Governor Doyle attempted to use the state budget to respond to their charges. The governor's budget bill contained a provision that all contractors submit payroll records to the Department of Workforce Development on a weekly basis rather than just maintaining them for state verification.

It seems this is not exactly what the unions had in mind. During a weekend session of the Joint Finance Committee, closed-door negotiations resulted in a motion exempting union contractors from the payroll record reporting requirement.

There only are two possible reasons to exempt the union portion of the industry from reporting wages. Either they recognize the new requirement is too burdensome or they are afraid to let others see their records. What are they hiding?

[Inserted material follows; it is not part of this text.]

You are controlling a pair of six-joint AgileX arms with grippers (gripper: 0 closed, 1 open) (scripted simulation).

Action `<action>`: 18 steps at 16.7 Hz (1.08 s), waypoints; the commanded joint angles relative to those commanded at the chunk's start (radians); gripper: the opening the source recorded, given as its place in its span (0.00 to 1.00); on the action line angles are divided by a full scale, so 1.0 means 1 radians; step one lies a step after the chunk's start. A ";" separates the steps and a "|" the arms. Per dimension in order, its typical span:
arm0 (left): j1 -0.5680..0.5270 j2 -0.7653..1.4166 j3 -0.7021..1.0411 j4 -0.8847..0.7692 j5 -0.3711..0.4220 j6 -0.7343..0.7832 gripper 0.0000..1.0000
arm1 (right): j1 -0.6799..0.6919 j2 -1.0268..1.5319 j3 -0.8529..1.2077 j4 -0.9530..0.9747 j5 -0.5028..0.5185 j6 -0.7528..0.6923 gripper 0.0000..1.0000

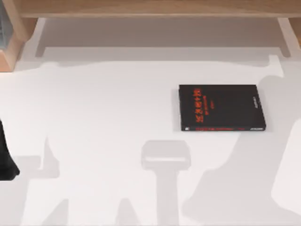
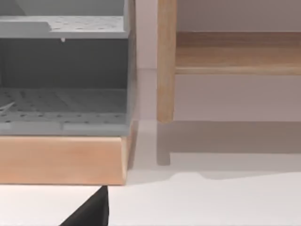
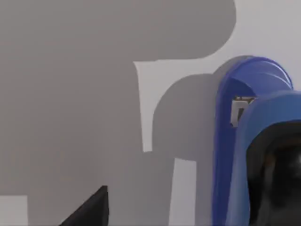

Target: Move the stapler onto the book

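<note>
The book (image 1: 221, 108) lies flat on the white table right of centre, black with red lettering and a thin red strip along its near edge. The stapler (image 3: 256, 141) shows very close in the right wrist view, bright blue with a dark end, over the white table. A dark tip of my right gripper (image 3: 91, 209) sits beside it, apart from the stapler. My left gripper (image 1: 6, 160) is parked at the table's left edge, far from the book.
A wooden shelf (image 1: 150, 9) runs along the back of the table. At the back left stands a wooden stand with a grey perforated tray (image 2: 63, 108), and a wooden post (image 2: 165, 61) rises next to it. Arm shadows fall across the table's front.
</note>
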 joint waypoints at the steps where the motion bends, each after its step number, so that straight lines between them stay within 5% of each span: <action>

Under the amendment, union contractors need only provide state regulators with a copy of their collective bargaining agreement, not the actual payroll records. Unions argue they are "self-policing" and there is no need for them to submit payroll records.

Once one industry segment is protected from reporting, the law can be used as a weapon against the other (non-union) portion of the industry.

The union rate is not automatically the prevailing wage rate. To simply submit the collectively bargained contract as "proof" the correct wage is being paid is a false assumption. The amendment creates a huge loophole of favoritism. Exempting themselves from their own provisions is a strong admission that the prevailing wage law is a bureaucratic monster with requirements even its own creators can't meet.

The budget introduced by Governor Doyle included massive expansions of prevailing wage laws to many private construction projects and smaller projects by local governments. The nonpartisan Legislative Fiscal Bureau identified the provisions as non-budgetary policy that should be removed from the budget.

Despite being flagged for removal and having numerous flaws pointed out by citizens and legislators, the provisions were expanded even more in an amendment developed behind closed doors!

As the State Assembly debates the budget over the next few days, it should be encouraged to remove prevailing wage expansion from the bill or at the very least apply the same reporting requirements to the entire industry and not play favorites.

- Stephen L. Stone is president of the Associated Builders and Contractors of Wisconsin in Madison.